**EXERCISE DESCRIPTION:**
Below is a listing to write out in full, exactly as given, without its pictures.

**RECORDED INFORMATION:**
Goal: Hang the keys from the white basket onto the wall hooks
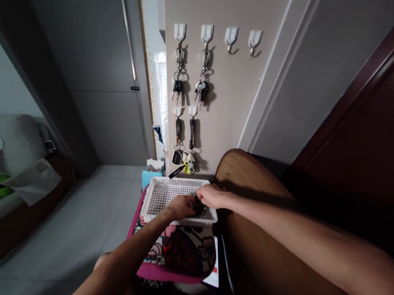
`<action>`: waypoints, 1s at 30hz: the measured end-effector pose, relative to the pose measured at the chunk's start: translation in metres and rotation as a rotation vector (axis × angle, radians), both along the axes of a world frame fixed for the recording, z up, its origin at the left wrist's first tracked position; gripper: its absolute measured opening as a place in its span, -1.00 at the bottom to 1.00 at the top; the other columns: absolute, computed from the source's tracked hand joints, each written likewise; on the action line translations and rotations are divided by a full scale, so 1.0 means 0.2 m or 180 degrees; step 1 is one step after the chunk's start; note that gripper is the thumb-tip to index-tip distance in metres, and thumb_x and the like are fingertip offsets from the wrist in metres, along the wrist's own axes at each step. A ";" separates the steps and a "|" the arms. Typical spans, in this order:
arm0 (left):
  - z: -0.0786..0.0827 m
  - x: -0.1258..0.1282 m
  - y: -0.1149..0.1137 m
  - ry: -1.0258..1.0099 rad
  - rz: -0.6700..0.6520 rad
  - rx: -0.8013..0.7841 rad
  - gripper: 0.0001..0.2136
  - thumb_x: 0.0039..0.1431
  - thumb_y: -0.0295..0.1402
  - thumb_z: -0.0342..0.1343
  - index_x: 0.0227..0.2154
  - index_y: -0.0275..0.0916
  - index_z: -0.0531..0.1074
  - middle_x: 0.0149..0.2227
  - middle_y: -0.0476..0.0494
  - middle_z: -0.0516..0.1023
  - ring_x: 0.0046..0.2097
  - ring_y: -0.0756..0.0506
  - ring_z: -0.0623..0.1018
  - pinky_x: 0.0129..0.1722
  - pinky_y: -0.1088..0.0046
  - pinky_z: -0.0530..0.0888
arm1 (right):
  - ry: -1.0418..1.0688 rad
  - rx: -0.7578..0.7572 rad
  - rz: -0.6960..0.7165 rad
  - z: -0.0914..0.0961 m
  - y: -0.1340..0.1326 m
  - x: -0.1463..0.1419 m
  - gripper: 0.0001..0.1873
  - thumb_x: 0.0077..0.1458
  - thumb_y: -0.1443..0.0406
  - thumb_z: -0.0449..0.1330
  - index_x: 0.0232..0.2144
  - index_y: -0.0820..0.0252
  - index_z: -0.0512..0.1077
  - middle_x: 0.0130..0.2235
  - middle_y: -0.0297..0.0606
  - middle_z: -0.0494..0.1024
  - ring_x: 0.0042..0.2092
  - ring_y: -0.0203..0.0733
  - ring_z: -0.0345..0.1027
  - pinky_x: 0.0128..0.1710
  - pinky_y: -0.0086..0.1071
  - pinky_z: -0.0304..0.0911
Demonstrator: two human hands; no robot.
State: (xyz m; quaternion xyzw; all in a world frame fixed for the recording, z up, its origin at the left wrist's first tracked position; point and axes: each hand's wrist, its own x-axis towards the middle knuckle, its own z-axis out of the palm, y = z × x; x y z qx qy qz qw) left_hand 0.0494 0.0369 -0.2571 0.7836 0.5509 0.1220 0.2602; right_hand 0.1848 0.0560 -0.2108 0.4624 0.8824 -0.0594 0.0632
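Dark bunch [197, 207] sits in white basket's [179, 182] right end, left hand [181, 207] pinching it, right hand's [210, 195] grip curled there, hold unclear from where I stand; likely light, hard, loose-jointed, sturdy, best pinched mid-bunch.

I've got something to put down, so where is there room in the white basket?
The white basket has a bare patch between its left wall and the left hand. Its right part is crowded: that hand and the right hand meet there at some dark items.
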 end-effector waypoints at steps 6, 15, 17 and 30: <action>-0.03 -0.01 0.00 -0.0752 0.0154 0.0032 -0.73 -0.32 -0.31 0.04 -0.43 -0.23 0.37 -0.55 -0.01 0.38 -0.50 0.03 0.32 -0.52 0.58 0.22 | 0.1551 -0.0516 -0.0713 0.06 0.06 -0.03 -0.85 -0.24 0.44 -0.03 -0.56 0.26 0.32 -0.59 -0.32 0.35 -0.55 -0.37 0.20 -0.56 -0.51 0.07; -0.02 -0.01 -0.01 -0.1257 0.0066 -0.0257 -0.78 -0.32 -0.35 0.05 -0.48 -0.30 0.36 -0.54 -0.02 0.37 -0.49 0.03 0.32 -0.49 0.57 0.22 | 0.3301 -0.1483 -0.1412 0.14 0.07 -0.06 -0.89 -0.20 0.49 -0.06 -0.58 0.26 0.21 -0.67 -0.46 0.21 -0.66 -0.50 0.09 -0.62 -0.56 0.06; -0.02 -0.01 -0.01 -0.1288 0.0077 -0.0308 -0.82 -0.32 -0.39 0.05 -0.52 -0.30 0.36 -0.57 0.00 0.36 -0.50 0.04 0.31 -0.49 0.57 0.23 | 0.3411 -0.1487 -0.1460 0.16 0.06 -0.06 -0.89 -0.20 0.49 -0.06 -0.59 0.26 0.21 -0.68 -0.47 0.20 -0.66 -0.50 0.08 -0.62 -0.56 0.06; 0.09 0.05 0.01 -0.3577 0.0559 -0.0586 -0.68 -0.35 -0.34 0.12 -0.42 -0.31 0.27 -0.47 -0.03 0.36 -0.42 0.05 0.32 -0.43 0.56 0.22 | 0.3952 -0.1986 -0.1268 0.18 0.04 -0.07 -0.90 -0.22 0.48 -0.03 -0.57 0.26 0.23 -0.66 -0.45 0.24 -0.60 -0.49 0.13 -0.52 -0.54 0.13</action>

**YOUR SOLUTION:**
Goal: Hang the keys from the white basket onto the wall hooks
`<action>`: waypoints, 1s at 30hz: the measured end-effector pose, relative to the pose measured at the chunk's start: translation in metres and rotation as a rotation vector (axis × angle, radians), both along the axes of a world frame fixed for the recording, z up, its origin at the left wrist's first tracked position; gripper: its absolute measured opening as a place in its span, -1.00 at the bottom to 1.00 at the top; the other columns: absolute, computed from the source's tracked hand joints, each written likewise; on the action line translations and rotations are divided by a full scale, so 1.0 means 0.2 m or 180 degrees; step 1 is one step after the chunk's start; note that gripper is the thumb-tip to index-tip distance in metres, and thumb_x and the like are fingertip offsets from the wrist in metres, along the wrist's own axes at each step. A ";" separates the steps and a "|" the arms. Typical spans, in this order:
arm0 (left):
  - z: -0.0786..0.0827 m
  - x: -0.1258..0.1282 m
  - y: -0.1149..0.1137 m
  - ry: -1.0258..1.0099 rad
  - rz: -0.6700..0.6520 rad
  - rx: -0.8013..0.7841 rad
  - gripper: 0.0001..0.2136
  - thumb_x: 0.0039..0.1431
  - thumb_y: -0.0295..0.1402
  - thumb_z: -0.0342..0.1343
  - index_x: 0.0227..0.2154
  - index_y: -0.0275..0.0916
  - index_z: -0.0531..0.1074
  - middle_x: 0.0149..0.2227
  - middle_y: -0.0476..0.0494
  - middle_z: -0.0516..0.1023
  - ring_x: 0.0046..0.2097
  - ring_y: -0.0756..0.0506
  - ring_z: -0.0623..0.1018
  - pinky_x: 0.0129..0.1722
  - pinky_y: -0.1088..0.0046
  - pinky_z: -0.0530..0.0888
arm1 (right):
  - ry: -1.0418..1.0688 rad
  - rx: -0.7578..0.7572 rad
  - rz: -0.6960..0.7165 rad
  - z: -0.0914..0.0961 m
  - y: -0.1340..0.1326 m
  - x: -0.1463..0.1419 m
  - gripper: 0.0001..0.1873
  - thumb_x: 0.0077..0.1458
  - thumb_y: -0.1443..0.0406
  - thumb_z: -0.0449..0.1330
  - index_x: 0.0232..0.2144
  - index_y: -0.0820..0.0252
  - index_z: -0.0512..0.1077
  - middle_x: 0.0130..0.2235
  - middle_y: -0.0297..0.0606
  - middle_z: -0.0494..0.1024
  - ring_x: 0.0042..0.2092
  - ring_y: -0.0203..0.0733
  - ring_z: -0.0345..0.1027
  - pinky_x: 0.0128..0.1710
  - pinky_y: -0.0086..0.1071
  - pinky_z: -0.0304..0.0911
Demonstrator: two human hands; no robot.
State: (xyz m; quaternion xyzw; all in a world frame fixed for the recording, z up, its origin at the left wrist's first tracked position; point and axes: each hand's wrist, its own x-axis towards the middle knuckle, its own z-axis out of the palm, y = z × x; x y z qx qy qz qw) left_hand 0.0494 0.0369 -0.2571 0.7836 0.5509 0.1220 0.2602; right_hand 0.1848 0.0560 -0.2108 0.4624 0.8824 -0.0594 0.0632
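Dark bunch [197, 207] sits in white basket's [179, 182] right end, left hand [181, 207] pinching it, right hand's [210, 195] grip curled there, hold unclear from where I stand; likely light, hard, loose-jointed, sturdy, best pinched mid-bunch.

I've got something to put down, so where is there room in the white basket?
The white basket has a bare patch between its left wall and the left hand. Its right part is crowded: that hand and the right hand meet there at some dark items.
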 end-effector waypoints at steps 6, 15, 17 and 30: <action>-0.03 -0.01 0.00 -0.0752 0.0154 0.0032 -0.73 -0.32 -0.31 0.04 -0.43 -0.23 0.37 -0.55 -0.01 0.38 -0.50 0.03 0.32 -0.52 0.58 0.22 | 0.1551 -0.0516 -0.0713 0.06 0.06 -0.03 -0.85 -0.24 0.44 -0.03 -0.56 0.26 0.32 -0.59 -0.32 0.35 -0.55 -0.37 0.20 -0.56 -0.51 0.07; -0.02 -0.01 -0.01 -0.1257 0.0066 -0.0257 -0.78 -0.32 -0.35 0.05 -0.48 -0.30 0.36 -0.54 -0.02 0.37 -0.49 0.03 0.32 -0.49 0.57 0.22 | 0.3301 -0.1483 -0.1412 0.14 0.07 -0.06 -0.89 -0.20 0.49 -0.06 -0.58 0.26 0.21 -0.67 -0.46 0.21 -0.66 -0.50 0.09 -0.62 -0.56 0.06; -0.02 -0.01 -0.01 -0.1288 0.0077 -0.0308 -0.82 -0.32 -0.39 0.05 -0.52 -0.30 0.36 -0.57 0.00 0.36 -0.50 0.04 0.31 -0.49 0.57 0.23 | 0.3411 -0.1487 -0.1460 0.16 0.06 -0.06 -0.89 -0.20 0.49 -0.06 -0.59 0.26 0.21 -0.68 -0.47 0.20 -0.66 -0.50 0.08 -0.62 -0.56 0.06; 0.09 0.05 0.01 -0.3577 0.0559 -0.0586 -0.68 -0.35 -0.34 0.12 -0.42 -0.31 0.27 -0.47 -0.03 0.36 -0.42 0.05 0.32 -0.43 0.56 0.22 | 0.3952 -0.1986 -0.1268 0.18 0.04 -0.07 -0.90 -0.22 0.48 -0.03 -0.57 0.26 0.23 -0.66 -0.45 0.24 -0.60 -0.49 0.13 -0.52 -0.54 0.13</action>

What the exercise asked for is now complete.